Постепенно я наощупь начинаю осязать эту паутину нитей, тянущихся от года к году, от страны к стране, и пытаюсь подобраться к пограничной вехе, за которой лежат координированные территории Осмысления.
Я знаю, дорогой, ты улыбаешься, представив, как некая дама в подоткнутой для удобства юбке ползает по полу, обремененная гамлетовской задачей поисков связи времен. Господи, я бы так хотела, чтобы ты представил меня любой, лишь бы думал обо мне.
Я-то только и делаю, что пытаюсь представить тебя — в эту минуту, ту, в твой день, в твою ночь.
Я брожу по нечетким тропинкам газетных сообщений, собираю обрывки рассказов (кто-то вернулся из Парижа, видел афинских беженцев, кто-то на научном конгрессе говорил с греческим делегатом), я пытаюсь сложить из этих клочков твое жизнеописание. Я тщусь, чтобы обрывки склеились в чертеж тюрьмы, поглотившей тебя. Я всегда жду известий.
Так, в этом колючем ожидании, я шла по Будапешту. Шла к Макрисам. Они могли что-то слышать о тебе. И еще. Макриса зовут Агамемноном, как тебя. И мне предстояло вслух произносить твое имя. Вслух я могла обращаться к нему: «Мемос».
«Теперь оно висит у меня над столом, это странное дерево, дерево без породы. То ли это пальма, у которой вместо кроны распадается многоцветье салютного залпа. Но, по-моему, не растут там пальмы. Оно похоже на хохломскую роспись. Но кто в Греции знает про Хохлому? Когда я спросила Зизи: «А что это за дерево?», она сказала: «Просто тюремное дерево».
Если бы Зизи была обыкновенной заключенной афинской женской тюрьмы, она, вероятно, знала бы породу дерева.

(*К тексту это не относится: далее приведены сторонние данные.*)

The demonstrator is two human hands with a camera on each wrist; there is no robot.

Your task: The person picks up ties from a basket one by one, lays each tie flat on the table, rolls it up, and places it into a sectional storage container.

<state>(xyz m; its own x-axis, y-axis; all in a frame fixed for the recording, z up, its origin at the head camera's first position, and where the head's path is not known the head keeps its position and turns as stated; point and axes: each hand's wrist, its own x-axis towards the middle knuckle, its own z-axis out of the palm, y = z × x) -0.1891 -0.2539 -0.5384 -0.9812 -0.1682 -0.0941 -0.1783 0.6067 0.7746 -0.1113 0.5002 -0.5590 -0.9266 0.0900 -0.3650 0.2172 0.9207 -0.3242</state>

Однако художники не развешивают на подробностях мира бирки с узаконенными наукой названиями.
Оттого на странной цветной гравюре Зизи странное дерево.
Я хочу рассказать тебе о моей подруге Зизи Макрис и о художнице Луизе Серник. Эти два имени носит одна женщина, а может быть, это два существа, заключенные в одном. В разных случаях мне удобнее называть ее по-разному.